▶ _PROBLEM DETAILS_
Go line by line through the data below and count those with the string "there". Give the number only.

SOURCE MATERIAL Start Marker

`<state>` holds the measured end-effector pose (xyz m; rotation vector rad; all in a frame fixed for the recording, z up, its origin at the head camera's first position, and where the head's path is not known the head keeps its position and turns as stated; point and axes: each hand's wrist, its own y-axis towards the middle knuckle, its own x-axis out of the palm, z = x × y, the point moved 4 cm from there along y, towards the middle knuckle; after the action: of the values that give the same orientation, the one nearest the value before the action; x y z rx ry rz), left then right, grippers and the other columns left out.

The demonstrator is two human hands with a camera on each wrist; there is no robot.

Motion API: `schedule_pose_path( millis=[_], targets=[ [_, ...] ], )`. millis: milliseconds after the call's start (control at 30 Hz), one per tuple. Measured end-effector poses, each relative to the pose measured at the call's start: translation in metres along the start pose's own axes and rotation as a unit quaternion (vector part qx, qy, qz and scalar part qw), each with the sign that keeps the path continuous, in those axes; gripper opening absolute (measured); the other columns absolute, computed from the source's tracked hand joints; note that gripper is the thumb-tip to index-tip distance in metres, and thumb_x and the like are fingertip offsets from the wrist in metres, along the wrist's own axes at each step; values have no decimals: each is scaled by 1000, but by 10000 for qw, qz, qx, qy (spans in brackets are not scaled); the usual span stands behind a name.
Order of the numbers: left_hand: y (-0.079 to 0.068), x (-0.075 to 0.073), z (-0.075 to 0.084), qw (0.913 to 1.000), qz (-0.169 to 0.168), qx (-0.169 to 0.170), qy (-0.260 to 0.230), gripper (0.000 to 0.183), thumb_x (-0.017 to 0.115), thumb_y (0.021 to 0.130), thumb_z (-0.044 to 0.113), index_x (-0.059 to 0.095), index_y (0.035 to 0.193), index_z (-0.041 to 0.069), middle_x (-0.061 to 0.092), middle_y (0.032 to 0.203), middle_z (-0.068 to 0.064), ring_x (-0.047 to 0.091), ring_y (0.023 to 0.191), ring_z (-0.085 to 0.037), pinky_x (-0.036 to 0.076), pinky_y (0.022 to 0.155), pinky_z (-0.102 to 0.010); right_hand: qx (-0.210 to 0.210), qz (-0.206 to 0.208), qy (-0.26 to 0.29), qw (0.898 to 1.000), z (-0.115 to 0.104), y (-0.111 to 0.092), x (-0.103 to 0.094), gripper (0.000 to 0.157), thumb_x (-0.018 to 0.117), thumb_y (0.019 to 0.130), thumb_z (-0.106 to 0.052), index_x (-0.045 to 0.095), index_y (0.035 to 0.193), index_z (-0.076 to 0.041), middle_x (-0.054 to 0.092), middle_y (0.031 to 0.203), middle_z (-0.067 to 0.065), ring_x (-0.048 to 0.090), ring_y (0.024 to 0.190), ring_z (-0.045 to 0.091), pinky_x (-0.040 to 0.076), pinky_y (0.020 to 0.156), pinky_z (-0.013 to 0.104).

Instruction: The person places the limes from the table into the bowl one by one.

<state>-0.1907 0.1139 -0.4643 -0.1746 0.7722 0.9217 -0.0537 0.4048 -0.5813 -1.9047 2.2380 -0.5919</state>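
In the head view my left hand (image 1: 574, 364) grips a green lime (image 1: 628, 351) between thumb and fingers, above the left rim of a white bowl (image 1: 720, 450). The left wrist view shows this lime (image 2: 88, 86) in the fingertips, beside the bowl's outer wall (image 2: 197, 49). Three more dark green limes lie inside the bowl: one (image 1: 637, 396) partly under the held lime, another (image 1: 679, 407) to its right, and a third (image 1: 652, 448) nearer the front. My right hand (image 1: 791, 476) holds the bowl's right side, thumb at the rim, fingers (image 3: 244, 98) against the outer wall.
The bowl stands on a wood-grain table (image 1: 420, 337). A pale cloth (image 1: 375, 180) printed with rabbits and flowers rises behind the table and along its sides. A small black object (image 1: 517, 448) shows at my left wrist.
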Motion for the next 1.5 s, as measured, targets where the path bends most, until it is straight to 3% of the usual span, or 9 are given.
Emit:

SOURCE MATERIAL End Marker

▶ _EXERCISE OUTPUT_
2